For days and weeks leading up to this moment Harken had imagined his every move. First, he placed sutures in a complete circle around the point of shrapnel entry. Harken tried to grasp the end of the protruding fragment of shrapnel, with a clamp (called a hemostat). The ragged sliver of gunmetal bobbed back and forth continuously with each heartbeat, insolently waving at him, a metronome counting down the solder’s remaining hours, death by bleeding or by infection. When Harken succeeded in clamping on to the evasive shard, the two men were linked by the soldier’s only possible bridge to survival, Harken’s hemostat. I can only imagine myself with my own hand on Harken’s clamp.

That night Harken described the terrifying sequence of what happened next in a letter to his wife: “For a moment I stood with a clamp on the fragment that was inside the heart, and the heart was not bleeding.” Harken steeled himself to commit to the act he had only imagined. He yanked. “Then suddenly with a pop, as if a champagne cork had been drawn, the fragment jumped out of the ventricle, forced by the pressure within the chamber … blood poured out in a torrent.” He tightened the sutures around the wound. But still the bleeding continued. His patient was bleeding to death on the table. “I told the first and second assistants to cross the sutures and I put my finger over the awful leak. The torrent slowed, stopped, and with my finger in situ [in place over the wound], I took large needles swedged with silk and began passing them through the heart muscle wall, under my finger, and out the other side. With four of these in, I slowly removed my finger as one after the other was tied.… Blood pressure did drop, but the only moment of panic was when we discovered that one suture had gone through the glove on the finger that had stemmed the flood. I was sutured to the wall of the heart! We cut the glove and I got loose…” Years later, in the macabre humor that characterizes doctors in close encounters with death, we joked (Did I mention, behind his back?) that Harken could have done just as well if he had cut off his finger and left it there.

Emotions surged through Dwight Harken. Exhilaration. He had saved a young man who otherwise would have died. Relief. He had overcome a moment of panic. Vindication. He had proven his skeptics wrong. If he allowed his imagination to roam more broadly, he might even imagine that he had created a brand-new phrase for Webster’s dictionary: “cardiac surgeon.”

Yet as he stripped off his surgical gloves, even Harken could hardly have imagined how history would revere this day. It was the day of the largest amphibious invasion in world history, when 195,700 Allied personnel in over 5,000 ships landed on a fifty-mile stretch along the beaches of the Normandy coast. It was D-day. Like twins, the turning point of World War II and cardiac surgery would have the same birth date. The world could resist the Nazi army, but not the idea whose time had come. As Walter Cronkite, the great newscaster of the outset of this era, liked to remark: “What sort of a day was it? A day like all days, filled with those events that alter and illuminate our times.”

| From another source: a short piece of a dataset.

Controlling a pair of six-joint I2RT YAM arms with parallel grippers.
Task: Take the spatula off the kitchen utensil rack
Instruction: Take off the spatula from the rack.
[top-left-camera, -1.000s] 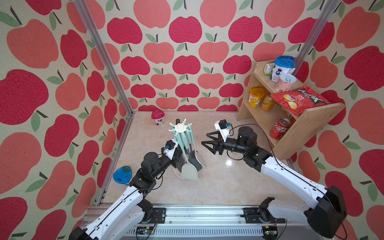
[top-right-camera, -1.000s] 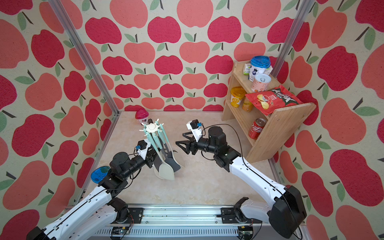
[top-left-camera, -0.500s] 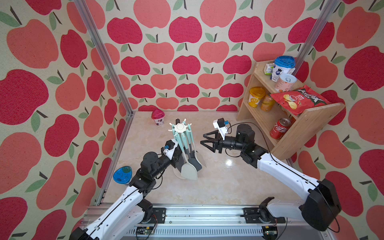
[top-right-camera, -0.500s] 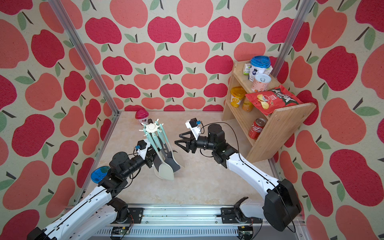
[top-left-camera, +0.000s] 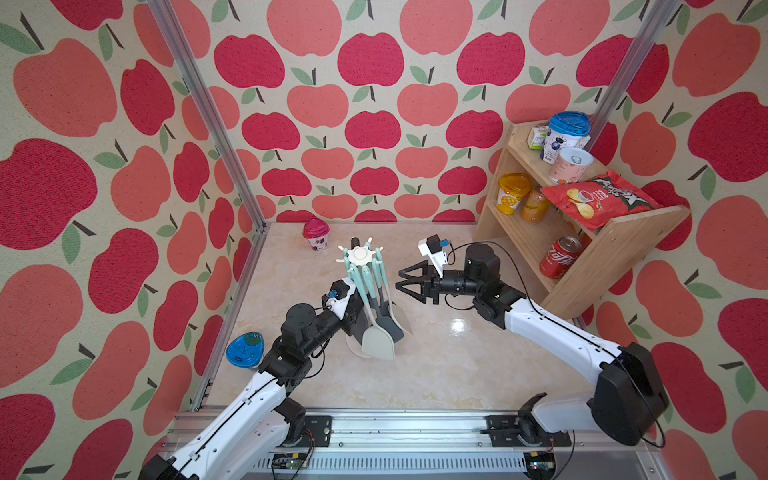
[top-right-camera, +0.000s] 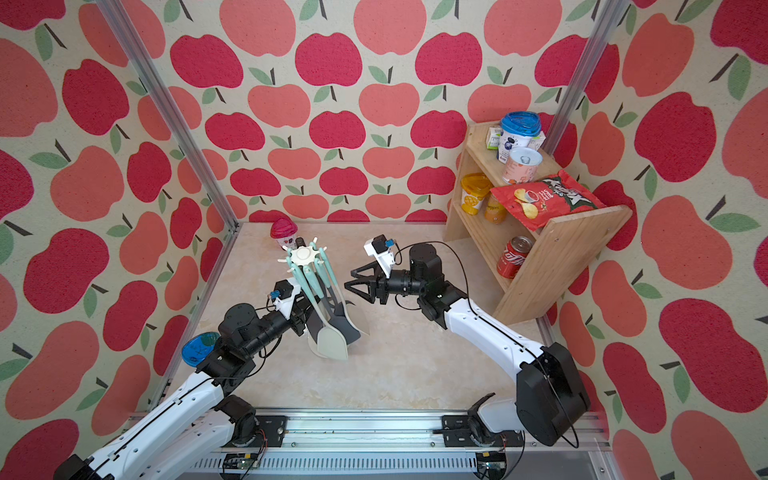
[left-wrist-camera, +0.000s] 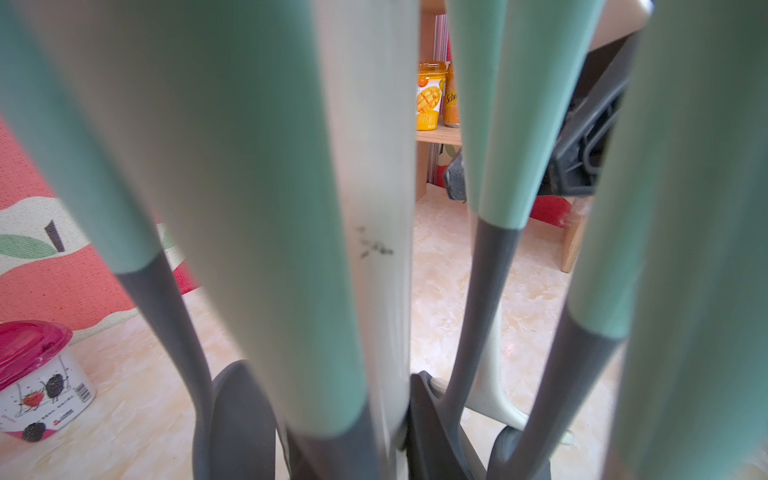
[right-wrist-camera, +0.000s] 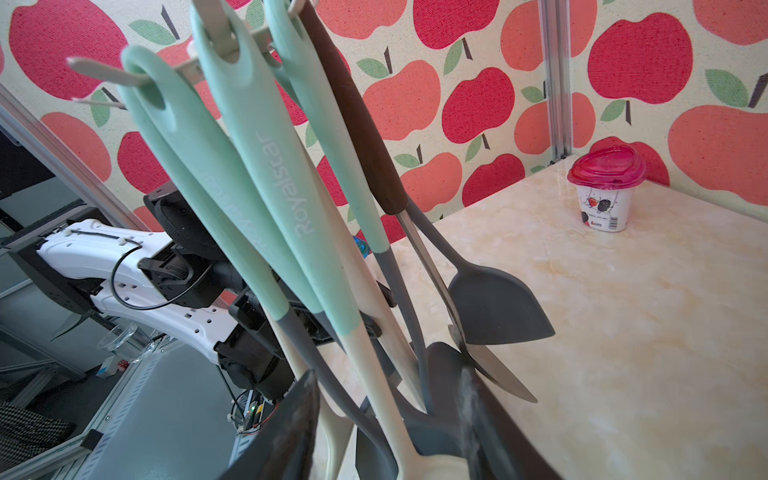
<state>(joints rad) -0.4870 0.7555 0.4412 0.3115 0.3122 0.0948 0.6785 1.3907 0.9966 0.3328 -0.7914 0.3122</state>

Harken had discovered an unprecedented, lifesaving strategy. In retrospect, I have wondered if he succeeded where others failed because of his instantaneous decision to use two strategies to prevent his sutures from cutting through the muscle with each heartbeat. First, he used “swedges,” tiny cloth rolls wedged between the silk sutures and the heart muscle that prevented the sutures from cutting. Second Harken deliberately tied his sutures, as Ludwig Rehn had, during the split second when the heart relaxed and reached its largest volume, so that the heart’s alternating expansion and contraction did not place extra stress on the sutures.

Harken, like Rehn half a century before him, understood the implications of his success. Unlike Rehn, however, he took the next step. Over the ensuing months he removed shrapnel from the hearts of sixteen soldiers. Not a single soldier died.